| Brief |
Retype the material below, keeping each line identical.

------ Information shown ------

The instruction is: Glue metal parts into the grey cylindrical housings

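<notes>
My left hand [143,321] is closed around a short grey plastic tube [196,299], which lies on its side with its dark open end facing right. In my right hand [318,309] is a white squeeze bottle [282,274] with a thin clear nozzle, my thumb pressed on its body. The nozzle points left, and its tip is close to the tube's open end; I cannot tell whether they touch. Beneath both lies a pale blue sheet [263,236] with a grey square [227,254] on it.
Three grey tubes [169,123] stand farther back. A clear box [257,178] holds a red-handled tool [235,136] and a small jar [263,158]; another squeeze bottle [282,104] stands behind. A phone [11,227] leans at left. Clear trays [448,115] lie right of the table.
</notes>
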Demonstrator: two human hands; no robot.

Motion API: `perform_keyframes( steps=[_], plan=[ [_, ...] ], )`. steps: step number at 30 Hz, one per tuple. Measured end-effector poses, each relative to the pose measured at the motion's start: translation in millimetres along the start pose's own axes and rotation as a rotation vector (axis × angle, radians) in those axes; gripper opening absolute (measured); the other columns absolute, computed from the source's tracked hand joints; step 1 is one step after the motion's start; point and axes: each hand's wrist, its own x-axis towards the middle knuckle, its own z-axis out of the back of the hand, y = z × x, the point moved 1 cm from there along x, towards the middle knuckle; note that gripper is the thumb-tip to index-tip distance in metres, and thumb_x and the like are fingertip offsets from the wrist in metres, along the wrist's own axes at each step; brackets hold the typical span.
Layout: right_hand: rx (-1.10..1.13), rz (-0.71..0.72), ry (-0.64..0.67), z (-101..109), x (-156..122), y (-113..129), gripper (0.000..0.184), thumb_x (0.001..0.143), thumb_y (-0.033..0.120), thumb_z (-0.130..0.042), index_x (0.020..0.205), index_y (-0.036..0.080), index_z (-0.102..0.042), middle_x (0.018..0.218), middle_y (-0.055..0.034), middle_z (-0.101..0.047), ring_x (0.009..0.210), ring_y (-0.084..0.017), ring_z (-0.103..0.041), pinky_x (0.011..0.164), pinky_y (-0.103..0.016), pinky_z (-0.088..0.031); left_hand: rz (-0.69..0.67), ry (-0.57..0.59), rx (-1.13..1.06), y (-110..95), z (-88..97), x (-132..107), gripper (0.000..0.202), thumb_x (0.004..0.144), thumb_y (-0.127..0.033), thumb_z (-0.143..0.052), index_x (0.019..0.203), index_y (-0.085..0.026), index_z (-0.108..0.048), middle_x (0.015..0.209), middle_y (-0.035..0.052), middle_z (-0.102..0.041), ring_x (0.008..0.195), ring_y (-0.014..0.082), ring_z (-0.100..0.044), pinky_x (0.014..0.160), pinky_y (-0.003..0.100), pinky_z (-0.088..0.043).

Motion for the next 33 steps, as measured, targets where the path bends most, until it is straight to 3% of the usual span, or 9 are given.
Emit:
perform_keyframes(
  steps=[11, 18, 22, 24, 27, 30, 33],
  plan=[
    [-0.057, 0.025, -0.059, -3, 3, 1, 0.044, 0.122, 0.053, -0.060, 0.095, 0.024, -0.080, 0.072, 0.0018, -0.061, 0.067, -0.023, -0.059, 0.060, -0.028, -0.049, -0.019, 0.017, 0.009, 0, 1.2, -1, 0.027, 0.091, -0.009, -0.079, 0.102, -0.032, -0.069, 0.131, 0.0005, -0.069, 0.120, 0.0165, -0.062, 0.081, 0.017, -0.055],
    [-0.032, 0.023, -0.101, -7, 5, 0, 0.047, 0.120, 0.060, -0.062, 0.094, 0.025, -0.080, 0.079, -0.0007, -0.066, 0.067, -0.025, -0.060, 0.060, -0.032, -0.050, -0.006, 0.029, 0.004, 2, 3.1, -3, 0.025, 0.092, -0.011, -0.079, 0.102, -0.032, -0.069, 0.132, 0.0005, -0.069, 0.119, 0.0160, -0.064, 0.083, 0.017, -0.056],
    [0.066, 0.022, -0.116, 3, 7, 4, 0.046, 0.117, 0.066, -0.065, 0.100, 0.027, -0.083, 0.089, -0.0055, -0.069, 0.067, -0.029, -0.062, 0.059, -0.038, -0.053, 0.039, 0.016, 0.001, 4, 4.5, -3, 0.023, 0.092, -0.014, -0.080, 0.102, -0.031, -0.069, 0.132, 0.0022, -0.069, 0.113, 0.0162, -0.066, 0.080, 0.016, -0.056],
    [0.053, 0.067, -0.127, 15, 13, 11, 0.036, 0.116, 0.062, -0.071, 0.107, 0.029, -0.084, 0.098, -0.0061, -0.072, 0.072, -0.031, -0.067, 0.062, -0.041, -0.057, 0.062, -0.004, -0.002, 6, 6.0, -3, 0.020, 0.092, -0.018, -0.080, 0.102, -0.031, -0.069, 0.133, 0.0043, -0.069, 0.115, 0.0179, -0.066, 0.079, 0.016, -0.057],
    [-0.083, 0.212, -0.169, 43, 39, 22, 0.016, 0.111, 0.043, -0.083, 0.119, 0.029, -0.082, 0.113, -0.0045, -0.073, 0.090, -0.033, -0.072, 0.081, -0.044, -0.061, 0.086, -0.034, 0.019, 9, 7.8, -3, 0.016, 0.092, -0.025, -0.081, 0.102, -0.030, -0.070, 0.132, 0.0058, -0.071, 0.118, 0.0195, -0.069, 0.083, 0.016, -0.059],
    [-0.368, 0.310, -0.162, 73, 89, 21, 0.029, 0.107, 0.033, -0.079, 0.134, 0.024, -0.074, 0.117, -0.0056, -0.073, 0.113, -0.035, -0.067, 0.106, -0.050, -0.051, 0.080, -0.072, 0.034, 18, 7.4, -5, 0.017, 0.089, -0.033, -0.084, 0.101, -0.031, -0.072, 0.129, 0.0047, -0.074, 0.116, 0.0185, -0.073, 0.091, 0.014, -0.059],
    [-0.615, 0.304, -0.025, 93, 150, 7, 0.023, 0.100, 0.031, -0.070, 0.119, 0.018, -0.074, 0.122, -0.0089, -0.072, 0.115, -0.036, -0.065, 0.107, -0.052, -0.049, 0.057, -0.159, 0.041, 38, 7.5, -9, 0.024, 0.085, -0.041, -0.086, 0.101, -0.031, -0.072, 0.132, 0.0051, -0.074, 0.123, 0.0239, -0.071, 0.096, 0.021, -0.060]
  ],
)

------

| Solution for this task |
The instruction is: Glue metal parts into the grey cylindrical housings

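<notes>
My left hand [143,321] is closed around a short grey plastic tube [196,299], which lies on its side with its dark open end facing right. In my right hand [318,309] is a white squeeze bottle [282,274] with a thin clear nozzle, my thumb pressed on its body. The nozzle points left, and its tip is close to the tube's open end; I cannot tell whether they touch. Beneath both lies a pale blue sheet [263,236] with a grey square [227,254] on it.
Three grey tubes [169,123] stand farther back. A clear box [257,178] holds a red-handled tool [235,136] and a small jar [263,158]; another squeeze bottle [282,104] stands behind. A phone [11,227] leans at left. Clear trays [448,115] lie right of the table.
</notes>
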Demonstrator: two human hands; no robot.

Motion API: `perform_keyframes( steps=[_], plan=[ [_, ...] ], )`. steps: step number at 30 Hz, one per tuple. Measured end-effector poses, each relative to the pose measured at the motion's start: translation in millimetres along the start pose's own axes and rotation as a rotation vector (axis × angle, radians) in those axes; gripper opening absolute (measured); the other columns absolute, computed from the source's tracked hand joints; step 1 is one step after the motion's start; point and axes: each hand's wrist, its own x-axis towards the middle knuckle, its own z-axis out of the back of the hand, y = z × x, the point moved 1 cm from there along x, towards the middle knuckle; note that gripper is the thumb-tip to index-tip distance in metres, and thumb_x and the like are fingertip offsets from the wrist in metres, along the wrist's own axes at each step; brackets hold the typical span.
Layout: right_hand: rx (-1.10..1.13), rz (-0.71..0.72), ry (-0.64..0.67), z (-101..109), x (-156..122), y (-113..129), gripper (0.000..0.184), thumb_x (0.001..0.143), thumb_y (-0.033..0.120), thumb_z (-0.130..0.042), index_x (0.020..0.205), index_y (-0.036..0.080), index_z (-0.102..0.042), middle_x (0.018..0.218), middle_y (-0.055..0.034), middle_z (-0.101..0.047), ring_x (0.009..0.210), ring_y (-0.084..0.017), ring_z (-0.103..0.041), pinky_x (0.011..0.164), pinky_y (-0.103..0.016), pinky_z (-0.088..0.031); left_hand: rz (-0.69..0.67), ry (-0.57..0.59), rx (-1.13..1.06), y (-110..95), z (-88..97), x (-132..107), gripper (0.000..0.202), thumb_x (0.004..0.144), thumb_y (-0.127..0.033), thumb_z (-0.143..0.052), index_x (0.019..0.203), index_y (-0.085..0.026), index_z (-0.108..0.048), middle_x (0.015..0.209), middle_y (-0.035..0.052), middle_z (-0.102..0.041), ring_x (0.008..0.195), ring_y (-0.014..0.082), ring_z (-0.100..0.044), pinky_x (0.014..0.160), pinky_y (-0.003..0.100), pinky_z (-0.088..0.043).

Motion for the next 33 steps, as measured, targets where the path bends most, until it is straight to 3% of the usual span, or 9 are given.
Emit:
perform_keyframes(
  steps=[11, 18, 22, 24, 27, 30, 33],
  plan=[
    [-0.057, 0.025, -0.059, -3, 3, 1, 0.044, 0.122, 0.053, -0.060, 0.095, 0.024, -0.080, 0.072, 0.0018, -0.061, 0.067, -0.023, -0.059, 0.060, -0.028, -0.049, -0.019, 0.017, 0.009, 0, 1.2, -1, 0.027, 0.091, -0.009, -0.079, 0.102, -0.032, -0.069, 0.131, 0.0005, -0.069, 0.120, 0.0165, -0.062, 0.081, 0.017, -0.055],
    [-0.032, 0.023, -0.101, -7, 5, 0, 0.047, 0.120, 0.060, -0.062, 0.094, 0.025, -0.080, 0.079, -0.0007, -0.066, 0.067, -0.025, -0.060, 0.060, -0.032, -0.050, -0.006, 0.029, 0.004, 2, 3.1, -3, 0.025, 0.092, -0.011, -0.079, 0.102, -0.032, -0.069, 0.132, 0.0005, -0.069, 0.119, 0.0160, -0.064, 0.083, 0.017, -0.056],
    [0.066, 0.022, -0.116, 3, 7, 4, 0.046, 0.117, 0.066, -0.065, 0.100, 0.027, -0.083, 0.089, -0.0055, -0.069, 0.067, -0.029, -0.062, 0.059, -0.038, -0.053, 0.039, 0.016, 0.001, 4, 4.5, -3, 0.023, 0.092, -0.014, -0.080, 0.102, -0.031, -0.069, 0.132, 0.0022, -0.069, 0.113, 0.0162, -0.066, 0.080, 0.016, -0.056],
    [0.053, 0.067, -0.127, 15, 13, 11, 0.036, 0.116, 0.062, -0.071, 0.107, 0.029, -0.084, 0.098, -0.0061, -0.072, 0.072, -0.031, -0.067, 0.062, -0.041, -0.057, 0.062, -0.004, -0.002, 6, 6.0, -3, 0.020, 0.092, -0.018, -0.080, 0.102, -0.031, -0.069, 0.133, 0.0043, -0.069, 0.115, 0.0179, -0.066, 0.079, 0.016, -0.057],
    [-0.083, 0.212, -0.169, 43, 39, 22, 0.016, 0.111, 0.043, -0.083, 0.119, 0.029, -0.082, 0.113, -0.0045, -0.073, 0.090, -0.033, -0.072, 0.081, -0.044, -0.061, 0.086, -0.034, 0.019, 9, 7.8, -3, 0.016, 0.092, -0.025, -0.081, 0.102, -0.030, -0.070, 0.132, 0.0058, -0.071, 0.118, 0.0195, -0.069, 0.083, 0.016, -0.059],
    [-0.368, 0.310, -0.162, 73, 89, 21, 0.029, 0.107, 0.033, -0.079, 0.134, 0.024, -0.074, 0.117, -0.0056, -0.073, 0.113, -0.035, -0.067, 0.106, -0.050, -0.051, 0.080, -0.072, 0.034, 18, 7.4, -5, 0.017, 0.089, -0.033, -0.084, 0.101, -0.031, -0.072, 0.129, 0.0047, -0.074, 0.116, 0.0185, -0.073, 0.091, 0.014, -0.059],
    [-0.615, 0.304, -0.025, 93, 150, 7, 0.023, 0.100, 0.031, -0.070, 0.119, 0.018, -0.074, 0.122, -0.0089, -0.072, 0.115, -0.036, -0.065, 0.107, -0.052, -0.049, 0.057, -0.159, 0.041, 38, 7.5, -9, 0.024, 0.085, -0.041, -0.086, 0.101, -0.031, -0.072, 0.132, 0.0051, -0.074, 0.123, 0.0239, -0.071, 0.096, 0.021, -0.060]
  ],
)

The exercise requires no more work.